Poor diet is the leading preventable risk factor globally, contributing to 10.5% of diseases in Australia^. In 2011/12, only 10% of Australians were consuming enough milk, cheese and yoghurt for optimal health.*
There is an increasing proliferation of misinformation about the nutritional value of dairy foods. Disseminating the latest science to combat these myths and misinformation is a constant challenge for the dairy industry.
Milk, yoghurt and cheese are all part of a well-balanced, sustainable diet and are essential to the everyday health and wellbeing of consumers.

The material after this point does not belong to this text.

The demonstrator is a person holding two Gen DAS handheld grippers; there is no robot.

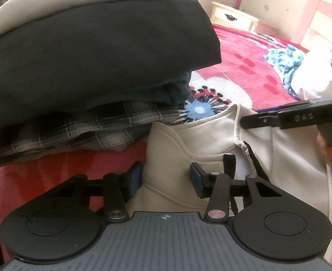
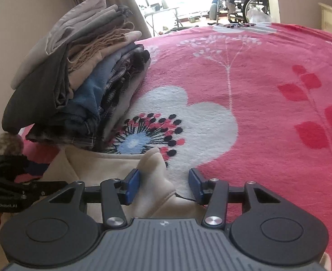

We believe people need more nutritious and less junk food — not necessarily more food.
Independent research indicates that an estimated $2 billion could be saved from the nation’s annual healthcare budget if Australians increased their dairy intake to the recommended levels.^
^Source: J. Doidge, L. Segal, E. Gospodarevskaya, 2012, Attributable Risk Analysis Reveals Potential Healthcare Savings from Increased Consumption of Dairy Products, The Journal of Nutrition.
Nutrition — Using the Australian Dietary Guidelines recommendations (supported by a growing body of scientific evidence) to promote consumption of locally-produced dairy foods, as part of a balanced diet.
Innovation — Developing more products with less added sugar to meet increasing demand for full flavoured dairy products with fewer additives (e.g. Lion’s Dairy Goodness project).
Quality — Rewarding dairy farmers each year for producing top-quality milk and showing the link between animal care and milk quality (e.g. Dairy Australia’s Milk Quality Awards).
Health — Contributing to the United Nations’ Sustainable Development Goal 3, to “ensure healthy lives and promote well-being for all at all ages” and Goal 2, to “ensure access by all people to nutritious and sufficient food…” (e.g. Healthy Bones program).
Resources — Striving to make high quality, safe dairy products, working to improve shelf life, packaging requirements and reducing environmental impacts.